Not Enough Staff Is NOT A Reason for Falling Short of Targets!by Stacey Barr |
When people resist performance targets for their measures, the most common reason is, “Yeah, but we don’t have enough staff to make that happen!”
What they are really saying is this:
“The number of staff we have is the only driver of how well we perform our work.”
They don’t know they’re saying this. It’s a conditioned response that comes from the way things have always been done in their department or organisation or business. And this is that attention is given to working harder IN the business, rather than working smarter ON the business.
I recall the snide comments I’d get from colleagues back in my corporate days (the mid 1990’s), when I wasn’t sitting at my desk, bashing away at my computer. They equated “hours at the desk” directly with how much work I was doing. They never asked what I was doing at my desk or when I wasn’t at my desk, nor did they ever ask about what outcomes I was working to create for the organisation.
That’s the risk of too strong a focus on working IN the business. We stay busy, and stay busy doing things that we rarely take time out to question, “Is this the best thing for us to be doing to reach our treasured goals?”
Working ON the business means asking that question with regularity. And it means changing our work processes to get better results. You don’t work harder to stop rework or waste or poor service. You change the way you work.
And you don’t throw more staff at the job, if you want performance to improve. That’s the same as just working harder at doing the same things.
Yes, there are times when some changes or improvements can’t be made without more staff, particularly increases in workload that are large and happen rapidly. For example, the growth of demand from customers as a result of a wildly successful marketing campaign that was undertaken without involving the delivery arm of the organisation; or sudden doubling of projects resulting from a merger or acquisition of departments. Sometimes you do need more staff, but these are extenuating circumstances, or special and rare causes.
But most of the powerful and excitingly successful performance improvements happen when you analyse the processes of the business, and change them.
It often means you have to challenge traditional thinking, and commonly held beliefs about what is true. A manager I worked with back in my corporate days understood this. He managed a process that involved moving freight trains filled with sugar from a mill to the port, for export. And when sugar production suddenly ramped up, causing the mill’s silos to fill faster than the trains could take the sugar away, this manager faced two choices.
He could have done the traditional railway thing and spent many millions of dollars increasing the rollingstock fleet size and operational staff. But he didn’t. And while he had to fight for his simpler and cheaper solution, it turned out to be vastly more successful.
He flowcharted, measured and analysed the process of moving sugar from the mill to the port. And he discovered that by making the trains shorter and running them continuously through the system, not only would the sugar move more quickly and prevent the silos from filling up, but he also saved money because short trains meant that there was almost no shunting required to create trains long enough to meet the estimated daily sugar production. It was a radically successful solution.
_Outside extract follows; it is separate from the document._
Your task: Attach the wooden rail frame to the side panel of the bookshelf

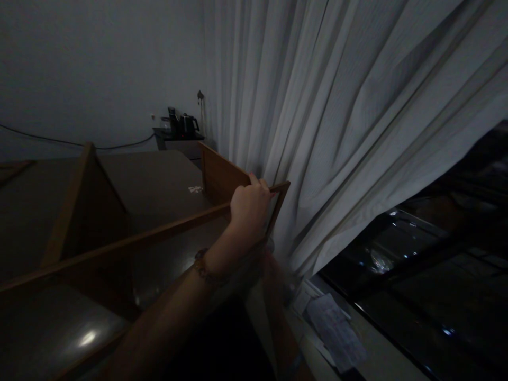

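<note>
Two bare hands were near the end corner of a long, brown, open wooden frame with upright dividers. The left hand had its fingers bent over the top rim, gripping it, probably because the thin edge offered a firm hold. The right hand was lower and blurred; whether it pinched, pressed or hung spread could not be told. From that corner the frame ran leftward past a dark brown divider panel, with open bays between its rims. On the right, a long, white, pleated curtain hung just beside the corner, leaving little room that way; loose, pale printed sheets lay lower down. Farther off, a black kettle stood by the plain grey wall, well apart from both hands.
</note>
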Action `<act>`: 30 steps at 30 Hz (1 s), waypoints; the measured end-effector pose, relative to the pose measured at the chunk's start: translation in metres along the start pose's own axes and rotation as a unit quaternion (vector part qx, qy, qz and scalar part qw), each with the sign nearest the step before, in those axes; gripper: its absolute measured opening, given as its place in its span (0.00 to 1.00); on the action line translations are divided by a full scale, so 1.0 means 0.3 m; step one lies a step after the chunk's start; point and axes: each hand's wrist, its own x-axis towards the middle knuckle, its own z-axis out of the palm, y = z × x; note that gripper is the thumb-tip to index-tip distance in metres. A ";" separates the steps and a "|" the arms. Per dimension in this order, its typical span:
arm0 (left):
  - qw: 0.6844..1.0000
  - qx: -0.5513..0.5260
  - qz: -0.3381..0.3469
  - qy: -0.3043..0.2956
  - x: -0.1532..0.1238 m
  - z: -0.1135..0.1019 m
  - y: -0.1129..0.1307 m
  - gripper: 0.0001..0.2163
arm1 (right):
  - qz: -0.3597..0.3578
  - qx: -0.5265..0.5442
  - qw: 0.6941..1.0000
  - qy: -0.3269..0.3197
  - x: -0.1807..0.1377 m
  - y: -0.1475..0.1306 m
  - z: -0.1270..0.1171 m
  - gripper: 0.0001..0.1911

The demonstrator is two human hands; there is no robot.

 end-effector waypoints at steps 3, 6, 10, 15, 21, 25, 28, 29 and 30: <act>1.000 -0.001 -0.002 0.001 -0.002 -0.003 0.000 0.18 | -0.011 -0.001 1.000 0.005 0.009 -0.003 0.000 0.23; 1.000 0.001 -0.003 0.001 -0.004 -0.004 0.001 0.17 | -0.021 -0.015 1.000 0.013 0.010 0.001 0.001 0.23; 1.000 0.002 -0.004 0.004 -0.004 -0.001 0.003 0.18 | -0.027 -0.034 0.999 0.016 0.004 0.005 -0.002 0.15; 1.000 0.006 -0.003 -0.009 -0.001 -0.004 0.002 0.19 | -0.031 -0.047 0.998 0.019 -0.008 -0.002 -0.003 0.11; 1.000 0.002 -0.006 -0.008 0.003 -0.008 0.004 0.19 | -0.025 -0.046 0.999 0.007 -0.020 -0.002 -0.002 0.11; 1.000 0.002 0.002 -0.008 -0.001 -0.009 0.005 0.19 | -0.014 -0.037 0.999 -0.003 -0.023 0.007 -0.003 0.11; 1.000 0.001 0.006 -0.003 -0.002 -0.006 0.002 0.19 | -0.006 -0.028 1.000 -0.013 -0.020 0.013 -0.003 0.12; 1.000 0.003 0.005 -0.001 -0.002 -0.005 0.001 0.19 | -0.004 -0.024 1.000 -0.017 -0.018 0.014 -0.003 0.12; 1.000 0.006 0.004 0.001 -0.001 -0.004 0.000 0.19 | -0.002 -0.020 1.000 -0.021 -0.016 0.014 -0.004 0.13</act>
Without more staff, and without more resources.
This is the thinking we need to model and invite people to participate in, to fundamentally improve performance in our organisations and businesses. And it’s based on a very simple approach:
- decide which business process is the main driver of the performance measure that you want to improve
- flowchart the process steps, so you can see how work actually gets done
- challenge and analyse and explore how you can simplify the process so it can work better without more resources
- commit to making the changes, and pilot test them if anyone else needs convincing
Albert Einstein said that we can’t solve a problem with the same level of thinking that created the problem. Process thinking helps us step up above the problem, and look at how the problem is being caused. With this bird’s eye view, seeing the end-to-end picture, we also see choices and opportunities we wouldn’t otherwise ever be able to see… or exploit.
Next time a colleague pulls out the “we don’t have enough staff or resources” excuse, tell them the sugar train story and suggest a little experiment to flowchart, analyse and change the way work is being done, rather than wishing for more resources that simply won’t come.